BILBAO. Primer día. Caminamos despreocupados por la Gran Vía. Se hace de noche. Las gafas de sol de nada sirven, pero quedan tan bien. Hasta las feas tienen algo. Ya conocemos la ciudad, más o menos, así que no nos sentimos nada obligados a hacer cosas de turistas. Además ella viene a trabajar. Yo vengo de acompañante (puesto oficial) y de cuidador infantil. Está claro, me dice en la calle, que es un país de altos. Pero después de recordármelo varias veces, o de recordárselo, dice: Ah, es que no llevo tacones… Es por eso.
YO NO SÉ cómo era Bilbao antes. Yo veo cómo es Bilbao ahora. Y lo veo como un paseante sin destino, más que salir a comer y volver al hotel. Conozco Bilbao, no sé, de siete años para acá. El Bilbao de antes era el Bilbao gris, laborioso, hundido e industrial, agrio casi, en el que uno creía por tener algo a lo que agarrarse, no porque lo hubiera visto. Era el Bilbao que nos contaban. Por lo menos antes de que se inventase el Museo ese con arquitectura cibernética de repollo metalizado y contagiase al resto de la ciudad un futurismo próspero y modernillo, sostenible. No hay palabra hoy en día más bendita; sostenibilidad.

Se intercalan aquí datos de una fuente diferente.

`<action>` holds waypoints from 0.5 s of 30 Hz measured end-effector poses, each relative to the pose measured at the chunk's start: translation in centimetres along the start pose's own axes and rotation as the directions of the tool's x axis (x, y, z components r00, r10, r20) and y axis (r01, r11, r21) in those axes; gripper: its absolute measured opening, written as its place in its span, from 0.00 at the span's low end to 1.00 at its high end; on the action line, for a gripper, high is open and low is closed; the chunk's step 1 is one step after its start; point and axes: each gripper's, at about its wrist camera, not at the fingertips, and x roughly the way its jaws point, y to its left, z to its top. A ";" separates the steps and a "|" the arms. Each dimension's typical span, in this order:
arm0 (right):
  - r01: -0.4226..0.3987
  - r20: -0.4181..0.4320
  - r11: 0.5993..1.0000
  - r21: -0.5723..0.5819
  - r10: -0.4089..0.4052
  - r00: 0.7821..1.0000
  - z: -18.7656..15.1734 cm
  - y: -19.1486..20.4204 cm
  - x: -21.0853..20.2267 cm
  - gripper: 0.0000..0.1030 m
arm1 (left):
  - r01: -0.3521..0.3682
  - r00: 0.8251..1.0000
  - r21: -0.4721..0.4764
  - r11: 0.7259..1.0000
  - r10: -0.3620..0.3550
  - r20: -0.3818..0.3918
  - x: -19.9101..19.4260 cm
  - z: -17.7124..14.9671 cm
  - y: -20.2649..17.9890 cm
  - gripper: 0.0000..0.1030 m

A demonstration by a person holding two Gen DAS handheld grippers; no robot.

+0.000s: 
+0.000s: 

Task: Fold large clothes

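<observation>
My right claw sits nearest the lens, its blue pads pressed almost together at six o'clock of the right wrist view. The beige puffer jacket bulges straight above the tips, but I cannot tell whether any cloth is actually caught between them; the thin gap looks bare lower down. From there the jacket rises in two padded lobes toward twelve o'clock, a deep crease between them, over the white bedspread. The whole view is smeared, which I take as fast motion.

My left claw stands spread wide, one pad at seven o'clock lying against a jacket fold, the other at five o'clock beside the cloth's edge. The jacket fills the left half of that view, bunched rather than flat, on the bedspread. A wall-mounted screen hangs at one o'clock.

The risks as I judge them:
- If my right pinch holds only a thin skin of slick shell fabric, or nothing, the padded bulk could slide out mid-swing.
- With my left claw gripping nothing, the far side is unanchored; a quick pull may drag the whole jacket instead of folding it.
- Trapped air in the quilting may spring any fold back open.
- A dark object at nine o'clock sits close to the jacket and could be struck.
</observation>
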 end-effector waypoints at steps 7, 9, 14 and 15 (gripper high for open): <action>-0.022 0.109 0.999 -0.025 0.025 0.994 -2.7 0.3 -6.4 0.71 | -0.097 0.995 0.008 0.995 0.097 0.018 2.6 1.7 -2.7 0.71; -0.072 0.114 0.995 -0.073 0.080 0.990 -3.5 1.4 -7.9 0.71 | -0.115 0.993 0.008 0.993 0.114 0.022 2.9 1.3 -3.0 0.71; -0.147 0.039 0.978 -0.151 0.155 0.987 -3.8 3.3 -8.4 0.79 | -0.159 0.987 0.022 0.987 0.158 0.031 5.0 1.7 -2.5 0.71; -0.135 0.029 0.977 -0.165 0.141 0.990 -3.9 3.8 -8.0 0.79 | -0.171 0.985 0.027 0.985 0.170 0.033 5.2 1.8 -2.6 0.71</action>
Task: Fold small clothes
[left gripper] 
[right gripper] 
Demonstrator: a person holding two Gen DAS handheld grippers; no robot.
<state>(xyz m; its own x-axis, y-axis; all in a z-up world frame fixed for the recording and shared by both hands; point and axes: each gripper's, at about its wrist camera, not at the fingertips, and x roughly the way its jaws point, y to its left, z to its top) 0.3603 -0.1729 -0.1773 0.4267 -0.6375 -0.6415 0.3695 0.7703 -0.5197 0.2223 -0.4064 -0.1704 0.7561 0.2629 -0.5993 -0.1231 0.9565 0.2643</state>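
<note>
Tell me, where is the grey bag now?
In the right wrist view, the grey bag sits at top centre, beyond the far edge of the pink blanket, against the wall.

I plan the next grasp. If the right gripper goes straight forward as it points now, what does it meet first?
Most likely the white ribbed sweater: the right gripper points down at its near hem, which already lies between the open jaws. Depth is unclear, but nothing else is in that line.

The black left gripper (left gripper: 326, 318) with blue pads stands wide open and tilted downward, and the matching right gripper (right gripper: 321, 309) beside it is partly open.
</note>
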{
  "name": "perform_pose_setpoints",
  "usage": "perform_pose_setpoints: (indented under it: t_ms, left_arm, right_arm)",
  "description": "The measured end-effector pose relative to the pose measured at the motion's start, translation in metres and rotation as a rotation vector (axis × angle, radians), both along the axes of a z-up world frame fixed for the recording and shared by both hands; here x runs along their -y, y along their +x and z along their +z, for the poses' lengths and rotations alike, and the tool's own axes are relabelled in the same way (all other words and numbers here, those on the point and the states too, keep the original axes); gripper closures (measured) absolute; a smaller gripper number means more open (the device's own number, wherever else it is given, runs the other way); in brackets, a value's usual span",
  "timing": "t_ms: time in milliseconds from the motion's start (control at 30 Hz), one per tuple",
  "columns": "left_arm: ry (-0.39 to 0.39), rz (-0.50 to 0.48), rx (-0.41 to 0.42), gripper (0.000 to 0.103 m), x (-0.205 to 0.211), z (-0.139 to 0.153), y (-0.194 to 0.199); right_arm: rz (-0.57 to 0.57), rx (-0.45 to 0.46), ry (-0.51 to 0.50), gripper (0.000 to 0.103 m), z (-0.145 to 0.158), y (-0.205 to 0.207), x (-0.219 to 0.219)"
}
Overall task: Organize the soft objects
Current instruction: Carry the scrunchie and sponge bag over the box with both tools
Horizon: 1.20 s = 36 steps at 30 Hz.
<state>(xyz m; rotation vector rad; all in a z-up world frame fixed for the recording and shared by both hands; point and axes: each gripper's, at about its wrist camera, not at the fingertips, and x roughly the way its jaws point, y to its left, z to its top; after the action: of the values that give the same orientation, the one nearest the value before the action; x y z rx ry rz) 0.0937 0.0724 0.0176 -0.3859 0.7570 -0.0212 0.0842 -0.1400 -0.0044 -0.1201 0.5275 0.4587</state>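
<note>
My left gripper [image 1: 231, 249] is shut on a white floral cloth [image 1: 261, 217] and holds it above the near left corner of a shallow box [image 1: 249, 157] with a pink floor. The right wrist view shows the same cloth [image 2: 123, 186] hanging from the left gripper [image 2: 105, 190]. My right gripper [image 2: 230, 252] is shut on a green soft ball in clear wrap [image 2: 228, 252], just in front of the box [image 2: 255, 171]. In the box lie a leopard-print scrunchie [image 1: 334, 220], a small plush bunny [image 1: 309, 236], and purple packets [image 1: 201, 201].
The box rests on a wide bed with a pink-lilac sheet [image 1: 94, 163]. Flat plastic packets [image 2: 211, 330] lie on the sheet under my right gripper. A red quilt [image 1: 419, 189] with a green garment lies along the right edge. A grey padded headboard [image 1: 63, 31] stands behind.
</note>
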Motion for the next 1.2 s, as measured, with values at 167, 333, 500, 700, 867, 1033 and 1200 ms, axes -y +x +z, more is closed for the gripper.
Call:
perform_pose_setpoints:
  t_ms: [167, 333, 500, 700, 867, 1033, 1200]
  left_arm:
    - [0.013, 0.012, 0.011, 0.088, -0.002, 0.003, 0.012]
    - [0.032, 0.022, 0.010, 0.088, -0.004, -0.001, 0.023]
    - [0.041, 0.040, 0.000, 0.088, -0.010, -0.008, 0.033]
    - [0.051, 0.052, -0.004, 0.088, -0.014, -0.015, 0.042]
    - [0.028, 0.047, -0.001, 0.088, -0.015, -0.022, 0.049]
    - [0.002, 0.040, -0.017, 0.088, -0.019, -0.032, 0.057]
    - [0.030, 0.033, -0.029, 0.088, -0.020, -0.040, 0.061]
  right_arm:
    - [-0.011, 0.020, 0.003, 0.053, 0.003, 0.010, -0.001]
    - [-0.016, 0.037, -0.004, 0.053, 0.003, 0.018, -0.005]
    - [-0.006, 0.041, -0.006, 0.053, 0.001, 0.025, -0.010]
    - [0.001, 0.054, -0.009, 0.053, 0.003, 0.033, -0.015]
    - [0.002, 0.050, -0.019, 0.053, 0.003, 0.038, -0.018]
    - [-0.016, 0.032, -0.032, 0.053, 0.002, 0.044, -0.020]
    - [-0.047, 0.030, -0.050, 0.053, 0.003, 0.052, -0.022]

Y ni idea de qué viene siendo, o si viene siendo algo de verdad. Pero a uno se le ocurren en esta ciudad esta y otras palabras de igual catadura, porque más que una ciudad parece la maqueta de una ciudad ideal. Las zonas verdes parecen pintadas por un Antonio López, de lo pulcras y bien cuidadas; las aceras son anchas y aparecen aquí y allá algunas de esas figuras con perro que se colocan en las maquetas para que no parezcan proyectos fantasmas. Hasta los perros, sin ir más lejos, parecen llevar una vida muy completa y cómoda. Hay zonas verdes para ellos en las que se relacionan con otros perros e intercambian babas y ladridos. Supongo que hasta las cucarachas, discretas y señoriales aquí, tendrán una calidad de vida excepcional. Es tan moderna y habitable esta ciudad que, ya digo, parece una maqueta radiante en la que no falta de nada. Los autobuses no portan esa publicidad espantosa que nos pone de mal humor y las papeleras son portentos de diseño. Al fondo de algunas calles, muy cerca, se ven las colinas verdes, pero de un verde otoñal, terroso, y le da a la ciudad un aspecto muy sano y desahogado. Uno tiene a la vista el campo, lo rural, el verde pastoril, y tan cercano que casi podemos ver a la oveja que en estos momentos dispara sus pelotillas de mierda en la pradera, tan cerca de nuestra vida urbana que no nos hace extrañar nada ni perdernos en nostalgias por una vida más auténtica entre vacas y tomates. Esto desde una terraza céntrica tranquiliza mucho; todo parece a mano, la vista descansa con ese fondo bucólico. Los humos del tráfico son un espejismo y hasta el tranvía verde, silencioso como un rayo sin trueno, lo vemos pasar como una parte del futuro que nos adelantan.
Supongo que exagero, pero también supongo que no. Han sido unos días de sol. Eso también influirá.